Weight tokens: The _NORM_AVGINFO parameter controls the average information content that is used to calculate the normalized weight. Using a 0 results in the average being equal to the minimum weight. Using a 1 results in the average being equal to the maximum weight. The default value is 0.5 (50 in the wgtval notation), which is a true average. The _NORM_AVGINFO parameter is used to adjust the information that is used in the normalization process to reduce or increase the penalty for missing tokens. In earlier versions, the normalization process used the average information of the two records that are being compared. With the _NORM_AVGINFO parameter, the normalization process can use any value between the minimum and maximum weights of the two records being compared.
Consider comparing the strings BILL JOHNSONS TRUCKS and B JOHNSONS BIG TRUCKS. The following weights are the exact match weights and some penalties that are used:
- Initial Adjustment Weight
- Position Adjustment Weight
The comparison is done in this series of steps. At every step, the best weight is carried forward.
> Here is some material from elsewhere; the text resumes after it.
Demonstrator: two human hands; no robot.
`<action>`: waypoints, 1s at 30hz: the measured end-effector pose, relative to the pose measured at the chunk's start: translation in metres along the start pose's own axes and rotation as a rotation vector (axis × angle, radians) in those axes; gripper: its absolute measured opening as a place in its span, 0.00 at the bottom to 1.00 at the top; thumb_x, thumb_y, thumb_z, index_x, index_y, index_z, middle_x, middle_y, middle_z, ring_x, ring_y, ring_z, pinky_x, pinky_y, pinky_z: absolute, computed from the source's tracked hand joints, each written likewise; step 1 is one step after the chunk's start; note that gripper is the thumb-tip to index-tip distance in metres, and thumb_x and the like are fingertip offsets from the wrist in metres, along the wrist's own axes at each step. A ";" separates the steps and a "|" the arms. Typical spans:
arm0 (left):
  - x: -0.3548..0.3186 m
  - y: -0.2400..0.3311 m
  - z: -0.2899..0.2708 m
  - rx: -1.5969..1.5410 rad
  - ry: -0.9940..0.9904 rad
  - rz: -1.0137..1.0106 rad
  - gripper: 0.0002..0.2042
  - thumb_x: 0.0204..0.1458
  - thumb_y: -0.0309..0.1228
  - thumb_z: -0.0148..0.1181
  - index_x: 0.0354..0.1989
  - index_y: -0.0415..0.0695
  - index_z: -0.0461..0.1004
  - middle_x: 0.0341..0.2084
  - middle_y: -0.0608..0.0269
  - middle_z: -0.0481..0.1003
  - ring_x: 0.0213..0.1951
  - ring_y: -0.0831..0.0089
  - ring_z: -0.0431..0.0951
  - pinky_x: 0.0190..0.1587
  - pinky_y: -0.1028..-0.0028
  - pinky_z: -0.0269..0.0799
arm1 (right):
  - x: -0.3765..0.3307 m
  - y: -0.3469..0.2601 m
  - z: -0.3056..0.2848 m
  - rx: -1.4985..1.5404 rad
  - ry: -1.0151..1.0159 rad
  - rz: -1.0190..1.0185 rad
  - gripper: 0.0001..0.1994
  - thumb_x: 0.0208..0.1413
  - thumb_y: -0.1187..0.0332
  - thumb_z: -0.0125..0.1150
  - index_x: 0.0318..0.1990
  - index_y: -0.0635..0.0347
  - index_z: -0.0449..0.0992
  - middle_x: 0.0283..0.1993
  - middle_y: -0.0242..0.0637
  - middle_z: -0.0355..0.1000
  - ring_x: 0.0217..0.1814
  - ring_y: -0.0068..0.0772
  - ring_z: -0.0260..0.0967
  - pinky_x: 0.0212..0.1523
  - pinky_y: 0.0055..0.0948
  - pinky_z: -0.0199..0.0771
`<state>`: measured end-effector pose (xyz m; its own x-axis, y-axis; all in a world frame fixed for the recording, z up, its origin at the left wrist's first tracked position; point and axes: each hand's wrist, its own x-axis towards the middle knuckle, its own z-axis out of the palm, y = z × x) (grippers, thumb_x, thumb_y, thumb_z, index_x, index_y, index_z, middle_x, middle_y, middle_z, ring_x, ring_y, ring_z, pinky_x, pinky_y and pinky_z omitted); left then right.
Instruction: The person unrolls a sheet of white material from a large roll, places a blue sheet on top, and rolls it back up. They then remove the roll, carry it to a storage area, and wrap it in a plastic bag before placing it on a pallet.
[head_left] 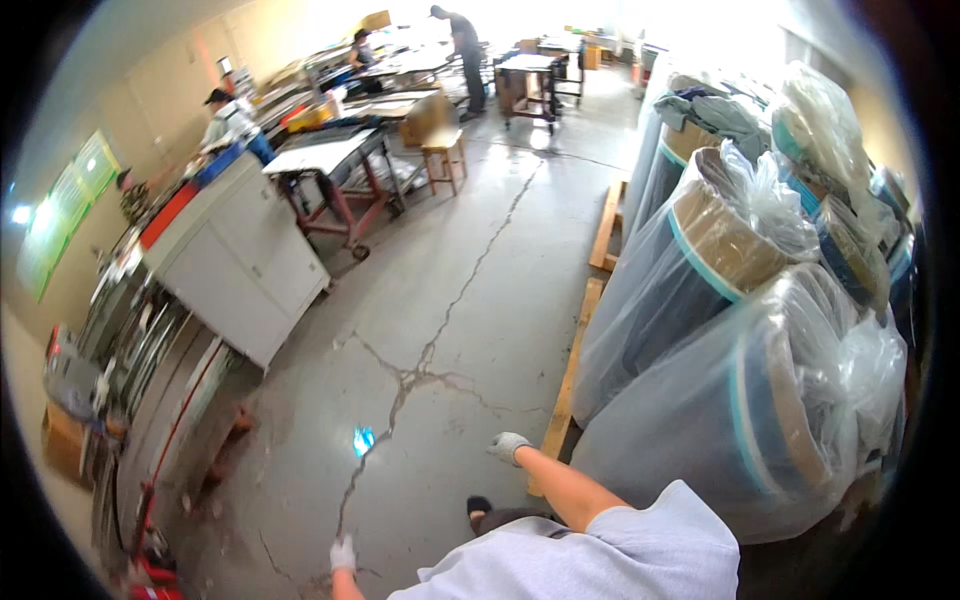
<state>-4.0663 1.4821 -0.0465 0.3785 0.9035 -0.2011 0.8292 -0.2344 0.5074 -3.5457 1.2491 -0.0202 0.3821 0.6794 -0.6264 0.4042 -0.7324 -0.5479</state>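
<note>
My left hand (343, 552), in a whitish glove, hangs low over the grey floor (480, 320) beside a long crack. Its fingers are too small and blurred to make out, and no object shows in it. My right hand (508, 447), in a grey-white glove, is held out ahead of my body with the fingers curled in and nothing visible in them. Closest to it is a wooden pallet board (566, 385) on the right. A dark shoe (479, 506) shows below that hand.
Large drums wrapped in clear plastic (690, 420) crowd the right side. To the left stand a pale metal cabinet (240, 255), a red-framed wheeled table (340, 160) and a wooden stool (443, 160). Several people work farther back, one standing (465, 50) by a table. A bright blue patch (363, 440) lies on the floor.
</note>
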 end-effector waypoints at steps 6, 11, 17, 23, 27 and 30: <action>0.088 0.042 0.050 -0.118 -0.506 -0.646 0.44 0.51 0.72 0.32 0.65 0.48 0.63 0.58 0.43 0.66 0.65 0.53 0.56 0.67 0.65 0.50 | 0.111 0.013 -0.097 0.079 0.204 -0.058 0.25 0.54 0.47 0.53 0.52 0.55 0.76 0.50 0.49 0.75 0.53 0.51 0.72 0.56 0.42 0.69; 0.236 0.200 0.062 -0.110 -0.609 -0.461 0.38 0.53 0.66 0.36 0.63 0.48 0.64 0.54 0.44 0.69 0.59 0.54 0.62 0.61 0.61 0.56 | 0.172 -0.039 -0.195 0.222 0.141 0.145 0.27 0.55 0.46 0.52 0.52 0.57 0.76 0.55 0.48 0.73 0.57 0.50 0.70 0.57 0.41 0.68; 0.488 0.367 0.106 -0.033 -0.711 -0.174 0.32 0.57 0.59 0.42 0.60 0.48 0.66 0.50 0.46 0.73 0.52 0.55 0.69 0.54 0.58 0.64 | 0.266 0.135 -0.219 0.155 0.346 0.599 0.25 0.58 0.46 0.51 0.45 0.58 0.80 0.47 0.48 0.76 0.50 0.49 0.73 0.50 0.41 0.73; 0.804 0.534 0.145 0.520 -0.517 0.434 0.25 0.60 0.52 0.47 0.58 0.48 0.68 0.45 0.47 0.77 0.45 0.55 0.76 0.46 0.54 0.71 | 0.243 0.179 -0.286 1.017 0.529 0.780 0.17 0.56 0.55 0.58 0.36 0.62 0.79 0.29 0.36 0.75 0.28 0.31 0.72 0.33 0.34 0.74; 0.969 0.800 0.248 -0.241 -0.390 0.412 0.16 0.59 0.44 0.51 0.44 0.44 0.71 0.32 0.56 0.75 0.32 0.66 0.75 0.35 0.62 0.72 | 0.237 0.249 -0.271 1.402 0.822 1.128 0.19 0.56 0.51 0.60 0.37 0.60 0.79 0.28 0.37 0.75 0.26 0.33 0.71 0.27 0.39 0.70; 0.987 0.948 0.299 -0.609 -0.563 0.509 0.12 0.58 0.40 0.54 0.38 0.43 0.73 0.25 0.61 0.73 0.25 0.71 0.73 0.31 0.67 0.71 | 0.258 0.259 -0.322 1.329 0.593 1.332 0.23 0.55 0.47 0.57 0.40 0.60 0.79 0.34 0.40 0.76 0.34 0.38 0.72 0.35 0.40 0.69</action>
<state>-2.7834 2.0438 -0.0146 0.9055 0.4045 -0.1282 0.2166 -0.1807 0.9594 -3.0752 1.2483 -0.1452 0.1611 -0.5137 -0.8427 -0.9869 -0.0756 -0.1425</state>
- B with [BILL, JOHNSONS, TRUCKS]
- B and BILL partially match and the weight is:
20-5=15 (exact match –initial adjustment weight)
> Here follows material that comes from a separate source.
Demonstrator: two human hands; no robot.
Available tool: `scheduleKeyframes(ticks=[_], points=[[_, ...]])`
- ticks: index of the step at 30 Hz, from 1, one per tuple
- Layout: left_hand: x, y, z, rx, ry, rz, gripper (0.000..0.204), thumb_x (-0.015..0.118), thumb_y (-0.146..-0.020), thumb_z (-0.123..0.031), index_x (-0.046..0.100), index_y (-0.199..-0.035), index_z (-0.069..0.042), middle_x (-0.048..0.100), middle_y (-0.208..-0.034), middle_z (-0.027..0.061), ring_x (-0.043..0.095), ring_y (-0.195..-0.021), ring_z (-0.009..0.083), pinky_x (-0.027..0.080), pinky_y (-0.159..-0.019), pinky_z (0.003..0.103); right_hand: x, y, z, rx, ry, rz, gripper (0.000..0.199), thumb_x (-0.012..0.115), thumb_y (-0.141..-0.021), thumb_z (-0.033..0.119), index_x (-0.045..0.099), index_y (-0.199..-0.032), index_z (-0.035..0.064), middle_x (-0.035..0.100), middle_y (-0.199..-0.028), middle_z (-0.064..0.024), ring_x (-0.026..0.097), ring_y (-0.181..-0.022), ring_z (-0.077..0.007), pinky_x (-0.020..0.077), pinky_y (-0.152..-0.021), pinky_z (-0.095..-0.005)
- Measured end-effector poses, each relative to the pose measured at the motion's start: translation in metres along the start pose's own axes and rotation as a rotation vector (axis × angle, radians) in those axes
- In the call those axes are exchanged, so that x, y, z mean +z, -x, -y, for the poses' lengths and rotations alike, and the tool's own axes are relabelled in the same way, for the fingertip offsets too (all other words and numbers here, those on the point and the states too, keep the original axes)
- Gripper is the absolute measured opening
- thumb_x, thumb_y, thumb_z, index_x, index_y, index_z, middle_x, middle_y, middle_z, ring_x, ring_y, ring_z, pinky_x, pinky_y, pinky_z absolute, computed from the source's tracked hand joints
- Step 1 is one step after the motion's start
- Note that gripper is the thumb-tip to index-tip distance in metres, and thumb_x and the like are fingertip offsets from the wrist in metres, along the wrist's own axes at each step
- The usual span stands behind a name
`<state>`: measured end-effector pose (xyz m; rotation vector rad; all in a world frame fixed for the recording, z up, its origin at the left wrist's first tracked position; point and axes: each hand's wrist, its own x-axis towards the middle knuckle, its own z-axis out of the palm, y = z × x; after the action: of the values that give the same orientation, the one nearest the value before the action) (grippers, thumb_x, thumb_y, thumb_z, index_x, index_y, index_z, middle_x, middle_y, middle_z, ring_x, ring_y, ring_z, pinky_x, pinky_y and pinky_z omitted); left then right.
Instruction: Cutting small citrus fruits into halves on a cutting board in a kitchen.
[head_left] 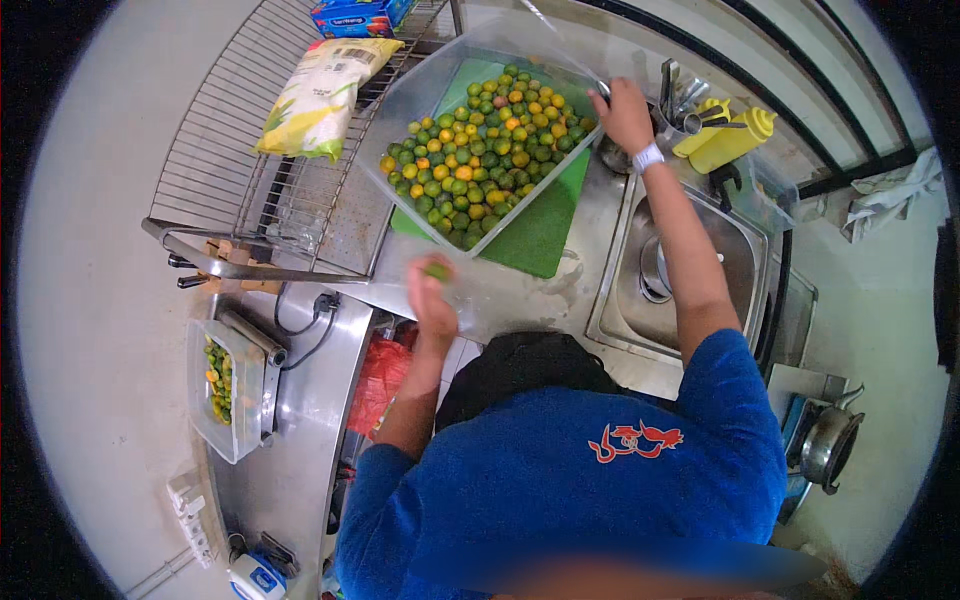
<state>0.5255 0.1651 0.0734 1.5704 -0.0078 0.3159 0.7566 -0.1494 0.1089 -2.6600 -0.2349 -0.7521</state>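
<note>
My left hand, blurred by motion, is closed around a small green citrus fruit in front of the near left corner of a clear plastic bin. Many green and orange citrus fruits lie inside that bin, which stands on a green cutting board. Past the bin's right side, my right hand has its fingers bent around the lower end of a long thin metal thing. That thing slants up and away to the left; its exact kind is unclear. A white band circles my right wrist.
A steel sink lies under my right forearm. Metal utensils and yellow squeeze bottles stand behind it. On the left, a wire rack carries a white and yellow bag. A smaller tub holds cut citrus.
</note>
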Motion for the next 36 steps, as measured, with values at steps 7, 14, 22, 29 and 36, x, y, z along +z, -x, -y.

- JOHNSONS with [BILL,JOHNSONS AND TRUCKS]
- JOHNSONS and JOHNSONS match exactly and the weight is 50+15=65 (exact match+ previous weight).
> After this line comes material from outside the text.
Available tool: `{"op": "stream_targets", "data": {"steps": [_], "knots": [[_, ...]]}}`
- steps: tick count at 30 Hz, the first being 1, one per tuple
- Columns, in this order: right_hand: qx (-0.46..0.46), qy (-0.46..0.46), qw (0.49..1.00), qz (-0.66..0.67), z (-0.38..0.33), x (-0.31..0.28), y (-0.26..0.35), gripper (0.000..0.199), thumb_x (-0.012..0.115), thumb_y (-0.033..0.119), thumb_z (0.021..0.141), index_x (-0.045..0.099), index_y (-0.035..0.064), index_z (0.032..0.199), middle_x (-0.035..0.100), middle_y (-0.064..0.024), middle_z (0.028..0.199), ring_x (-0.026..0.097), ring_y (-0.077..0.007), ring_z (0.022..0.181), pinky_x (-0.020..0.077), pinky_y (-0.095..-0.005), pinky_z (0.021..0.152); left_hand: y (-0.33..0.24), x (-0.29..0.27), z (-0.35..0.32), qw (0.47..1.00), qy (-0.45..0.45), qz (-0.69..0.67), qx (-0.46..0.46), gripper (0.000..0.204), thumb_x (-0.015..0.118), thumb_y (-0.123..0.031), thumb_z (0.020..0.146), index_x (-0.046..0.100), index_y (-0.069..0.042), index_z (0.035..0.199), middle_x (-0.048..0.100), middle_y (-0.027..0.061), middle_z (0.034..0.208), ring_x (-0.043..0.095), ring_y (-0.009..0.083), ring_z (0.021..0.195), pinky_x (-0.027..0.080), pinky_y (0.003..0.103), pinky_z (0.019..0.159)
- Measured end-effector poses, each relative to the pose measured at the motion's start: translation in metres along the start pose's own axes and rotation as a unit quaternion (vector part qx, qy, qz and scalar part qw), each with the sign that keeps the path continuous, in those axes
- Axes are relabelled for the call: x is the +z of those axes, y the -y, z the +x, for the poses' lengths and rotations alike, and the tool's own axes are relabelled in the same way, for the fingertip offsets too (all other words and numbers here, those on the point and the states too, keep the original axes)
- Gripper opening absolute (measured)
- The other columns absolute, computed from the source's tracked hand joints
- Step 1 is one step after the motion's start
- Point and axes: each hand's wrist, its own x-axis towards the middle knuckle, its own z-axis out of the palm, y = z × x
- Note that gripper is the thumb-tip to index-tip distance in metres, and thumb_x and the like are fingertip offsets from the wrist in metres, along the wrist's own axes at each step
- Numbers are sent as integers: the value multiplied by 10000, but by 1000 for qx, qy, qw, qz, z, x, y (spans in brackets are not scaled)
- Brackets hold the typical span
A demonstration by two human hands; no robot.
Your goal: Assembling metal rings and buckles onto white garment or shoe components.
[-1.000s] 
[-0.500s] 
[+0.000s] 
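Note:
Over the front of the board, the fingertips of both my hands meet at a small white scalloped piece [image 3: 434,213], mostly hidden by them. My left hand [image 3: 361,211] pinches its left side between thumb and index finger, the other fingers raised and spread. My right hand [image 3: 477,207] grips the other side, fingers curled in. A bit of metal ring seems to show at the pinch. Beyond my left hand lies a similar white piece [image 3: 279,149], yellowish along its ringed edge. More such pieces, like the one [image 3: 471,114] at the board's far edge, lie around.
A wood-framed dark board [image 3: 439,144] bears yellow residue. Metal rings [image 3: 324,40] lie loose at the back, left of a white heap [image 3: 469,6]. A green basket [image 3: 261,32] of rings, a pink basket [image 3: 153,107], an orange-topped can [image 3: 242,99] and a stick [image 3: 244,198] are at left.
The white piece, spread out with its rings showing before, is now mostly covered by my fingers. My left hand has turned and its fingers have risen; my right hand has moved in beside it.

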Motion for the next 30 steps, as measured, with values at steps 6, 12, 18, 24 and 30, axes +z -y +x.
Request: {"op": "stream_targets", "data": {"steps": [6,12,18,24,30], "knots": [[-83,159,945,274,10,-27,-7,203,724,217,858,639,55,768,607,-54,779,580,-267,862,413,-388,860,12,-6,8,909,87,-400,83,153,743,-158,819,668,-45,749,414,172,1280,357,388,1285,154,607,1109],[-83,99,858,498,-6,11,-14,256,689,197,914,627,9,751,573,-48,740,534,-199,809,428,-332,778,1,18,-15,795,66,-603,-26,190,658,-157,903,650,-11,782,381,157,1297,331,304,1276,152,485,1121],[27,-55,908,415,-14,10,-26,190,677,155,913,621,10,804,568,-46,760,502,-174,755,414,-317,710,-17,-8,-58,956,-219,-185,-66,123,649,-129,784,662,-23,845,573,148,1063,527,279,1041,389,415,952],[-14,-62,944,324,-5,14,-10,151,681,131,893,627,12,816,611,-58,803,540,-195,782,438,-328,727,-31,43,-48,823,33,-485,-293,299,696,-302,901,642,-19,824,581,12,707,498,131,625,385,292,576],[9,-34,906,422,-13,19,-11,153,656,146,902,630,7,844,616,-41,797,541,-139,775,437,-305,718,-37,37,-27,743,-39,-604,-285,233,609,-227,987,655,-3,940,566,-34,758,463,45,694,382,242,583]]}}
- BIG with [BILL, JOHNSONS AND TRUCKS]
- No matches
- TRUCKS with [BILL, JOHNSONS, TRUCKS]
- TRUCKS and TRUCKS match exactly and the weight is: 65+40-5=100 (previous weight+exact match weight – position penalty)
The position penalty weight is applied in this case, since there was a positional gap between this match and the previous match.
- The total for B JOHNSONS BIG TRUCKS is 20+50+30+40=140
- The total for BILL JOHNSONS TRUCKS is 30+50+40=120
- The average is 140+120=260/2=130
- The normalized score is now: (100/130*15) =12.30 (this is done since the scale is from 0 -15). This is now looked up in the mpi_wgtsval table under _NORM_ADJWGT_12 and that is the score used.